Zhou L, Yu Y, Chen X, Diab AA, Ruan L, He J, Wang H, He YW - Sci Rep (2015)

Bottom Line: Furthermore, our biochemical analyses show that the key DSF synthase RpfF has both thioesterase and dehydratase activities, and uses 3-hydroxydedecanoyl-ACP as a substrate to produce BDSF.Finally, our results show that the classic fatty acid synthesis elongation cycle is required for the biosynthesis of DSF-family signals.Taken all together, these findings establish a general biosynthetic pathway for the DSF-family quorum sensing signals.
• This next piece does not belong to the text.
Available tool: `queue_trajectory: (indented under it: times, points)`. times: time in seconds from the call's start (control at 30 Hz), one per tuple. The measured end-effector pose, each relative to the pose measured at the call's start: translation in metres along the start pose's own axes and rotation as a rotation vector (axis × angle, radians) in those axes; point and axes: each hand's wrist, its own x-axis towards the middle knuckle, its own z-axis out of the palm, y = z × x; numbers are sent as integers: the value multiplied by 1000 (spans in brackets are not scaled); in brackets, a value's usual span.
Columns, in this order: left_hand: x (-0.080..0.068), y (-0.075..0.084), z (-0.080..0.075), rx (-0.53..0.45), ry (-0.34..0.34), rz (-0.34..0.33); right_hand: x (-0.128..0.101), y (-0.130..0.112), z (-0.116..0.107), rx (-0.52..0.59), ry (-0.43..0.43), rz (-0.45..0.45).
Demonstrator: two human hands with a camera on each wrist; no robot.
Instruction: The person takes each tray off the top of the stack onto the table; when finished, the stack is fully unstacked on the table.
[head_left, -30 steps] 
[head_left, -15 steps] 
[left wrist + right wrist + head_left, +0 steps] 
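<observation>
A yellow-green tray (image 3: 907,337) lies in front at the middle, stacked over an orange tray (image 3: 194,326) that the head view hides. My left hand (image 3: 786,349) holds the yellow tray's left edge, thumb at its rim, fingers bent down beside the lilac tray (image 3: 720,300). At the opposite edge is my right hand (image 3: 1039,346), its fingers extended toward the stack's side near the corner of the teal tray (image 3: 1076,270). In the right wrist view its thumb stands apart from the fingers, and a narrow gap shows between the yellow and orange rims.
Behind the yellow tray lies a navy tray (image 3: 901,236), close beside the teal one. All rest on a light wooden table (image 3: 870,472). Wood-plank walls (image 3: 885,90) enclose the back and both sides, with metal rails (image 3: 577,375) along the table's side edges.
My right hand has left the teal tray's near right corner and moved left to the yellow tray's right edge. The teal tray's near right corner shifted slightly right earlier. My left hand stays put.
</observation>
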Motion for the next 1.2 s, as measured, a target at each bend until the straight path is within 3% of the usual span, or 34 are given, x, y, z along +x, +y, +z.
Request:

View Article: PubMed Central - PubMed

Affiliation: State Key Laboratory of Microbial Metabolism, School of Life Sciences &Biotechnology, Shanghai Jiao Tong University, Shanghai 200240, China.

ABSTRACT
Members of the diffusible signal factor (DSF) family are a novel class of quorum sensing (QS) signals in diverse Gram-negative bacteria. Although previous studies have identified RpfF as a key enzyme for the biosynthesis of DSF family signals, many questions in their biosynthesis remain to be addressed. In this study with the phytopathogen Xanthomonas campestris pv. campestris (Xcc), we show that Xcc produces four DSF-family signals (DSF, BDSF, CDSF and IDSF) during cell culture, and that IDSF is a new functional signal characterized as cis-10-methyl-2-dodecenoic acid. Using a range of defined media, we further demonstrate that Xcc mainly produces BDSF in the presence of carbohydrates; leucine and valine are the primary precursor for DSF biosynthesis; isoleucine is the primary precursor for IDSF biosynthesis. Furthermore, our biochemical analyses show that the key DSF synthase RpfF has both thioesterase and dehydratase activities, and uses 3-hydroxydedecanoyl-ACP as a substrate to produce BDSF. Finally, our results show that the classic fatty acid synthesis elongation cycle is required for the biosynthesis of DSF-family signals. Taken all together, these findings establish a general biosynthetic pathway for the DSF-family quorum sensing signals.

No MeSH data available.


A schematic model for the general biosynthetic pathway of DSF, BDSF and IDSF in Xanthomonas.BCAA: branched-chain amino acids; BCKA: branched-chain α-ketoacids. ACC: acetyl-CoA carboxylase. KIC: 2-keto-isocaproic acid. KMV: 2-keto-β-methylvaleric acid.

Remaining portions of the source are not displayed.